As survivors pass away, it is more important to continue to teach about the atrocities in order to prevent it from happening again

The last men and women who saw the horrors of the Holocaust with their own eyes will pass away within just a few years. No more elderly women will be left to tell about mothers, fathers, brothers and sisters sent to death camps, never to return. No more white-haired veterans who liberated the camps will choke back sobs as they tell us what the found.

It will be left to younger generations to read books about Hitlerism and watch grainy old films that document the most vicious murder machine ever devised. Many among post-World War II generations appear to be forgetting already.

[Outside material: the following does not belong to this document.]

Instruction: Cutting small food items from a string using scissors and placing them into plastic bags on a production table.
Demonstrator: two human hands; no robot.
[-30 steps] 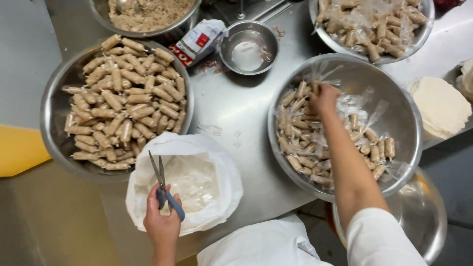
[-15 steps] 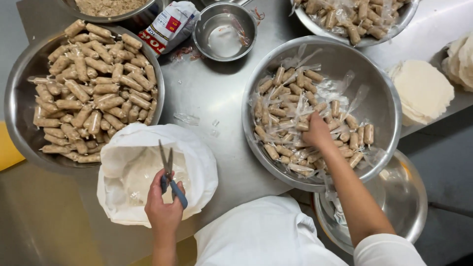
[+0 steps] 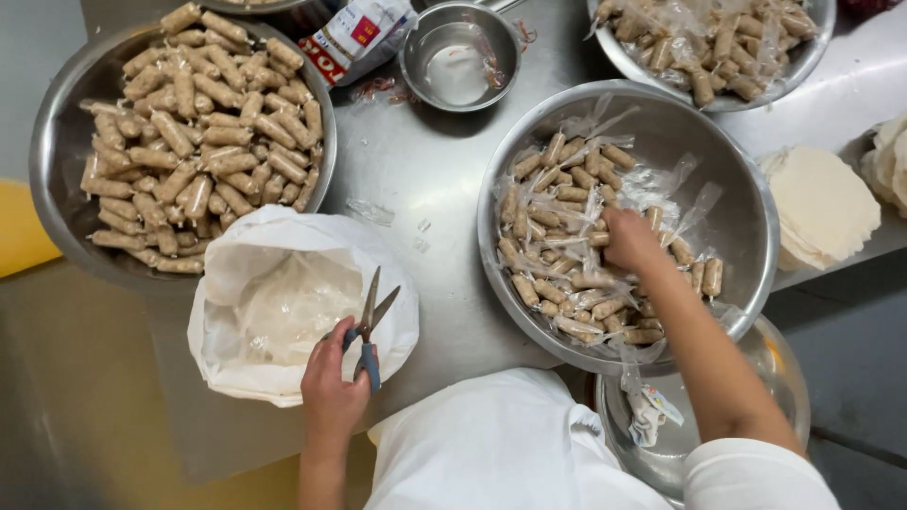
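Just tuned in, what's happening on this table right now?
A person in white stands at a steel table. The left hand holds blue-handled scissors, blades open, over a white bag. The right hand reaches into a bowl of plastic-wrapped rolls. Another bowl at the left is full of unwrapped rolls.

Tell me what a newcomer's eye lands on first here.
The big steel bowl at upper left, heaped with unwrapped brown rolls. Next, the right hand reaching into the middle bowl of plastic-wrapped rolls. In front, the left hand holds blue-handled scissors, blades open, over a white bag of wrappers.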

A public opinion survey conducted in Austria — Adolf Hitler’s birthplace and the location of some of the death camps — disclosed that more than half of present-day residents of that country do not recognize the magnitude of the Holocaust. More than one-third think it claimed 2 million lives or fewer. Among people 18-34, 42 percent think the death toll was that low.

The truth is that more than 6 million Jews — nearly two-thirds of the total living in Europe at that time — were killed by Hitler’s minions.

Another 5.7 million Soviet Union residents were murdered. Between 2 million and 3 million Soviets held as prisoners of war were killed. As many as 1.9 million ethnic Poles died at the Nazis’ hands. Hundreds of thousands of other people, ranging from the disabled to members of the Roma culture, were shot, gassed, hanged or sometimes, burned alive.

Americans can do little or nothing to ensure Austrians, Germans and other Europeans remember what happened during the Hitler years. But we can ensure young people in our country understand that terror — as well as atrocities in Stalin’s Soviet Union, Mao Zedong’s China and other countries, sometimes far more recently than World War II.

It has been said that those who forget or ignore history are doomed to repeat it. Teaching and thinking about the Holocaust and other state-sponsored mass murders are unpleasant.

Repeating the experience, other the other hand, is unacceptable.